> **WORK ITEM**
Answer with one number: the count of lines in this material that hold the word "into".

DATA SECTION below:

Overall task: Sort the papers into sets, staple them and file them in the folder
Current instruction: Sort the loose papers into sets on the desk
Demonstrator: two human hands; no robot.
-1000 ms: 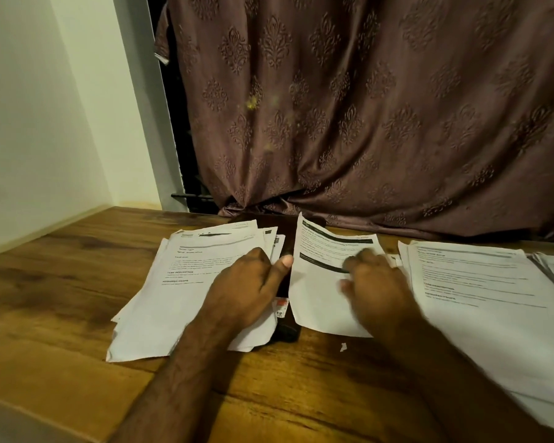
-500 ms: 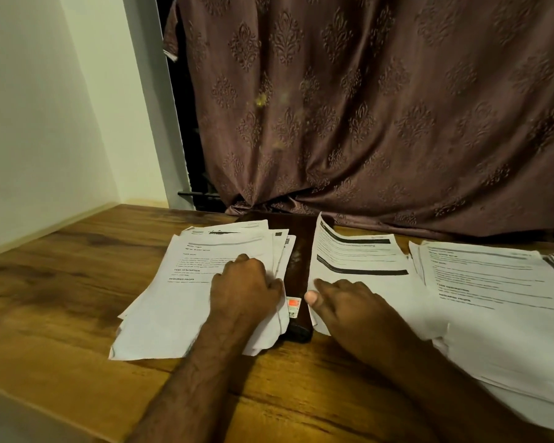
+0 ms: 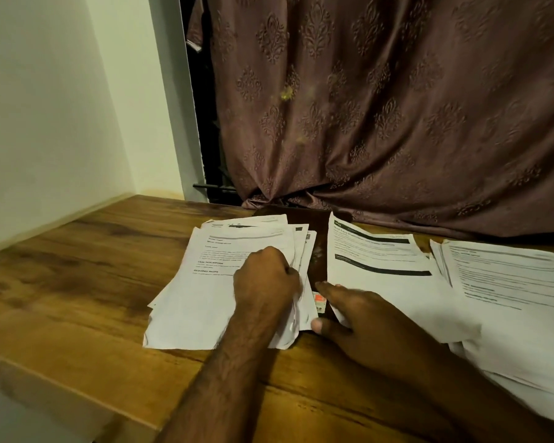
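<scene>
A brown patterned curtain (image 3: 381, 107) hangs across the far side of the room, a pale wall (image 3: 45, 107) stands at the left, and a wooden bench (image 3: 77, 266) runs beneath them. Three lots of printed papers lie on the bench. The left stack (image 3: 205, 289) is loosely fanned, its sheets offset at the far right corner. The middle sheet (image 3: 375, 270), marked with dark heading bars, lies just right of a dark folder (image 3: 317, 244), which shows as a narrow strip between the left stack and this sheet and reaches back to the curtain's hem. A small label with an orange patch (image 3: 319, 302) sits on the folder's near end. The right stack (image 3: 509, 298) partly overlaps the middle sheet's right side and runs out of view at the right. The left hand (image 3: 266, 279) rests on the right edge of the left stack, fingers curled in a grip around the sheet edges there. The right hand (image 3: 365, 318) lies at the near left corner of the middle sheet, fingers spread and fairly straight, the thumb under or against the paper's corner; whether it pinches the paper cannot be told.
</scene>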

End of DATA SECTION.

> **REPLY**
2